The story of W begins with Georg Cantor. Cantor is the father of set theory and proved the existence of various sizes or magnitudes of infinity, called infinite cardinals. Cantor began with the ordinary counting numbers 1, 2, 3, ... and placed a symbol after all the numbers, w, giving an infinite set 1, 2, 3, ..., w. Intuitive notions of infinity usually stop here - infinite is infinite, right? But Cantor showed that it is possible to construct a set with strictly more members than the set of natural numbers.

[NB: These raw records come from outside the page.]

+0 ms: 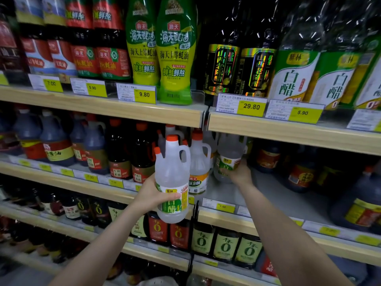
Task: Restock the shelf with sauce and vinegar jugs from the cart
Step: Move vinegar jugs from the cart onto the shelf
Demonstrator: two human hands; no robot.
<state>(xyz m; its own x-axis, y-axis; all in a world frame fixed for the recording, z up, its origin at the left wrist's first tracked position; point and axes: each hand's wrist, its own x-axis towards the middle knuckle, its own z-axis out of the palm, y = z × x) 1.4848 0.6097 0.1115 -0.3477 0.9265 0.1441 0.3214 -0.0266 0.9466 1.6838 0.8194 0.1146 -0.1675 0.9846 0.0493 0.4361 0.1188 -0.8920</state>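
Where shelved, fingers (237, 172) around jug (227, 159).

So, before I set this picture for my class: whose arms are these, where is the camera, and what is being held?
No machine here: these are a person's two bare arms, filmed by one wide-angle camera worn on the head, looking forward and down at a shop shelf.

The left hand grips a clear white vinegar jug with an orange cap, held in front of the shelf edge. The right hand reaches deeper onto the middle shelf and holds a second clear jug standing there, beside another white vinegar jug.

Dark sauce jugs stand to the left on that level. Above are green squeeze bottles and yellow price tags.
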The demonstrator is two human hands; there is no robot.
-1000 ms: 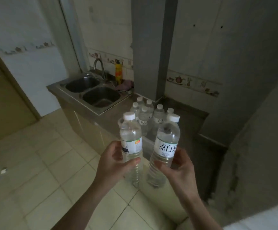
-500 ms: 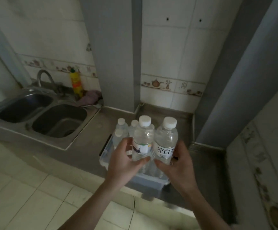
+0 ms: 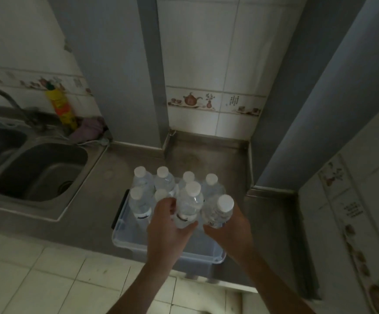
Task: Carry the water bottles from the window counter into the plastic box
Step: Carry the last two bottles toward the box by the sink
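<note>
A clear plastic box (image 3: 125, 236) sits on the steel counter at its front edge. Several white-capped water bottles (image 3: 141, 200) stand upright in its far half. My left hand (image 3: 166, 230) grips one clear water bottle (image 3: 189, 206) upright over the box's middle. My right hand (image 3: 231, 232) grips a second water bottle (image 3: 219, 214) just to the right, tilted slightly. Both held bottles hover above the box's near half, close beside the standing bottles.
A double steel sink (image 3: 39, 171) with a tap (image 3: 0, 98) lies left of the box. A yellow bottle (image 3: 61, 107) and a purple cloth (image 3: 89, 130) stand behind it. Grey pillars (image 3: 125, 71) rise behind and to the right. Pale floor tiles (image 3: 48, 279) lie below.
I have come closer to the counter and the view has tipped down. Both hands have carried their bottles forward and lower, over the box.
</note>
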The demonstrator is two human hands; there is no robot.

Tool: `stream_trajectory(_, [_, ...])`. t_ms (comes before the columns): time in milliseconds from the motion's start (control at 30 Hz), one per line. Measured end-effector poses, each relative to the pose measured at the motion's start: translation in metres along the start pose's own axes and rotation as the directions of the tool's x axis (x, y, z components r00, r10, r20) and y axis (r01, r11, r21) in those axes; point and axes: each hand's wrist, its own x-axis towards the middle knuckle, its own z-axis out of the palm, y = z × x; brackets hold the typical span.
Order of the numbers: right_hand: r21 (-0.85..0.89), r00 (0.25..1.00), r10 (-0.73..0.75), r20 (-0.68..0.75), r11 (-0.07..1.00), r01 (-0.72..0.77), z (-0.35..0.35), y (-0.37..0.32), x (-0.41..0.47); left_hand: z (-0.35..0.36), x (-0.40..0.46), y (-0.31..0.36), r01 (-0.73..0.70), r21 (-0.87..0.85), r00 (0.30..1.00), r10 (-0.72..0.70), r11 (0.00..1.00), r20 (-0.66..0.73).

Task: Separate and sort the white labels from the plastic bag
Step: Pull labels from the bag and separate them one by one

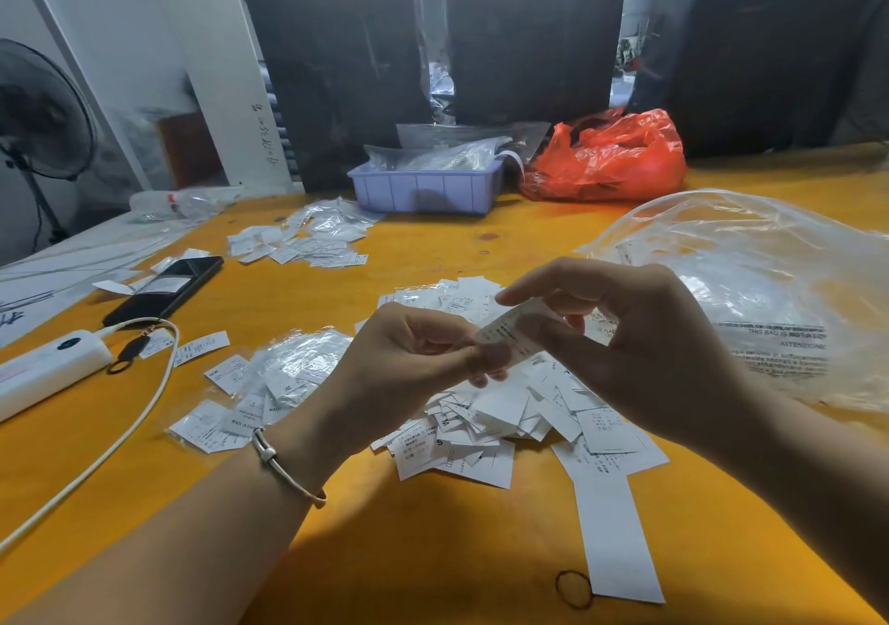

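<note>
Above the middle of the yellow table (433, 542), both hands hold one small white printed label (510, 333). My left hand (409, 364) pinches its lower left end. My right hand (630, 336) pinches its upper right part between thumb and fingers. Below the hands lies a loose heap of white labels (486, 422). To the left sits a pile of labels in small clear sleeves (269, 384). Another sorted pile (308, 239) lies further back. A large clear plastic bag (750, 278) with printed warning text lies at the right.
A long white strip (615, 542) and a black rubber band (575, 589) lie near the front. A black phone (166, 290), a white power bank (48, 367) and its cable (120, 437) are at the left. A lilac tray (423, 189) and a red bag (611, 158) stand behind.
</note>
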Motion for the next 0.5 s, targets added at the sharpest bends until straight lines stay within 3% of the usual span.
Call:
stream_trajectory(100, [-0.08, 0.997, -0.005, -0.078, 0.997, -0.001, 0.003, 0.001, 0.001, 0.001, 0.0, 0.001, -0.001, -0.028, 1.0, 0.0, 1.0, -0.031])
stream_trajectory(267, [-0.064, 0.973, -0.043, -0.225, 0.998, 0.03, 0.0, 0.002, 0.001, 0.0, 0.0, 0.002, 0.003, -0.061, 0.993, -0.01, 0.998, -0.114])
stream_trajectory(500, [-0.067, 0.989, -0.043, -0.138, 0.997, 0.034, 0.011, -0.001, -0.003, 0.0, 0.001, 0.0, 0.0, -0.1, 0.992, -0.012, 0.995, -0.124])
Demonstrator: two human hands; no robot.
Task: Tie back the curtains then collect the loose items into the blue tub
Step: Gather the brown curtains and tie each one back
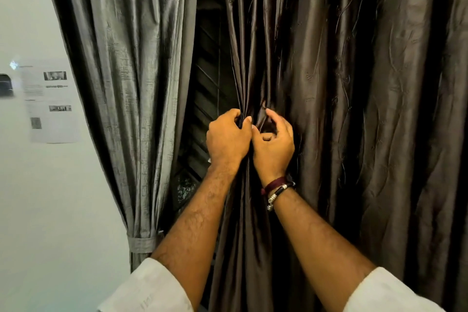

Cantor used what is called a diagonal argument to prove that there are more decimal numbers (technically called real numbers) than there are natural numbers. The argument begins by writing down a list of decimal numbers according to any pattern or no pattern at all, and assigning each of these decimal numbers a corresponding natural number. In the image below, a sample list of numbers is shown:


The argument is called diagonal because we take each digit along the diagonal of the decimal numbers and create from these digits a number that is provably not on the list. See the red digits highlighted in the image above. Move each digit down to the decimal shown below the line that begins 0.541... Now, change each digit of this "diagonal number". In the image above, we have added 1 (modulo 10) to each digit, giving the number that begins 0.652... but any change of each digit will suffice. The result of this procedure is guaranteed not to be a number in our original list, no matter how we list our numbers, no matter if the list is infinitely long or whether the decimals continue infinitely to the right. Since we began with the assumption that we have listed all the decimals, but we have proved the existence of a decimal not on the list (no matter how we construct the list), we have proved by contradiction that there is no list of all the decimals (the reals). Thus, there are strictly more reals than there are natural numbers, even though there are infinitely many natural numbers. Stated another way, the magnitude that describes how many real numbers there are is strictly greater than the magnitude that describes how many natural numbers there are.

Cantor called the magnitude of the natural numbers aleph-0 (the symbol is Hebrew but does not display properly in my browser) and is commonly referred to as "countable infinity" or "denumerable infinity" because we can list each element, followed by an ellipsis "..." The magnitude of the real numbers he called aleph-1 and it is the first in a potentially infinite hierarchy of infinities. It is referred to as "uncountable infinity" or "non-denumerable infinity".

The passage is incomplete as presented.